Il soutient que son projet a reçu l'avis favorable des gestionnaires de réseaux publics ainsi que du service départemental d'incendie et de secours et qu'il satisfait aux prescriptions du plan local d'urbanisme de telle sorte que le refus opposé, hors délai, par le maire est dépourvu de fondement légal.

Vu les autres pièces du dossier.

Vu :

-le code de l'urbanisme ;

- le code de justice administrative.

Considérant ce qui suit :

1. Aux termes de l'article R. 222-1 du code de justice administrative : " () les présidents de formation de jugement des tribunaux () peuvent, par ordonnance : / ()

7° Rejeter, après l'expiration du délai de recours ou, lorsqu'un mémoire complémentaire a été annoncé, après la production de ce mémoire, les requêtes ne comportant que des moyens de légalité externe manifestement infondés, des moyens irrecevables, des moyens inopérants ou des moyens qui ne sont assortis que de faits manifestement insusceptibles de venir à leur soutien ou ne sont manifestement pas assortis des précisions permettant d'en apprécier le bien-fondé ".

2. En premier lieu, pour contester le certificat d'urbanisme opérationnel négatif

CU 060 564 24 T0004 qui lui a été délivré le 22 mai 2024 par le maire de la commune de Sains-Morainvillers, M. A fait valoir que les gestionnaires des réseaux publics et le directeur du service départemental d'incendie et de secours ont donné un avis favorable à son projet de construction.
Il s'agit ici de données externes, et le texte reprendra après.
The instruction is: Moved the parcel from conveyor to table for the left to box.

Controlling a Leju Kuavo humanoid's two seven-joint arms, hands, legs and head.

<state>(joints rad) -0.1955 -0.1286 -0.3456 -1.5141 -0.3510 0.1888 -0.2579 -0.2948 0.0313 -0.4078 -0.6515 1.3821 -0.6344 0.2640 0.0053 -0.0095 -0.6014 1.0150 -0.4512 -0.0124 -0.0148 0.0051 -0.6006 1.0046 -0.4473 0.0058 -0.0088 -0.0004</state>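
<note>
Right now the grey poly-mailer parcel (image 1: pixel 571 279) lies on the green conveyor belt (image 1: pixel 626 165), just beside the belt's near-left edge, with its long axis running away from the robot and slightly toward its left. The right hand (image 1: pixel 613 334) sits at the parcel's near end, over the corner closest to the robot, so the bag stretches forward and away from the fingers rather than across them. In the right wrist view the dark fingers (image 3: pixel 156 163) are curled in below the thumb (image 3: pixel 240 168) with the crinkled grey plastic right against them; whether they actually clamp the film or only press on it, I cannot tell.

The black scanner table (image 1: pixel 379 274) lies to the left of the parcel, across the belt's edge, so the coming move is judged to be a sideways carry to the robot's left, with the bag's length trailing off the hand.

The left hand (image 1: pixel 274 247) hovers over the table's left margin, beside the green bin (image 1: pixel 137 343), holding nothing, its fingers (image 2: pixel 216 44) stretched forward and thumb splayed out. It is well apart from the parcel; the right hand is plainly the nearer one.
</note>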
Un tel moyen est toutefois inopérant pour contester la décision défavorable prise par le maire qui ne se trouvait pas en situation de compétence liée par les avis en cause. Il en est de même de la circonstance que le certificat d'urbanisme litigieux aurait été délivré au-delà du délai d'instruction imparti par les dispositions de l'article R. 410-10 du code de l'urbanisme, dès lors que, en vertu de l'article R. 410-12 du même code, le silence conservé par le maire n'a pas pour effet de faire naître un certificat d'urbanisme tacite sur les éléments opérationnels mentionnés au b) de l'article L.410-1.

3. En second lieu, si le requérant soutient que les conditions du [plan local d'urbanisme] ont été respectées " de telle sorte que les motifs de refus opposés par le maire de la commune, ne seraient qu'un " prétexte ", un tel moyen n'est manifestement pas assorti des précisions suffisantes en droit et en fait permettant au tribunal d'en apprécier le bien-fondé.

4. Il résulte de ce qui précède que la requête doit être rejetée par application des dispositions du 7° de l'article R. 222-1 du code de justice administrative.

ORDONNE :

Article 1 : La requête de M. A est rejetée.

Article 2 : La présente ordonnance sera notifiée à M. B A.

Fait à Amiens, le 29 août 2025

Le président de la 4ème chambre,

Signé

C. Binand

La République mande et ordonne au préfet de l'Oise en ce qui le concerne ou à tous commissaires de justice à ce requis en ce qui concerne les voies de droit commun contre les parties privées de pourvoir à l'exécution de la présente ordonnance.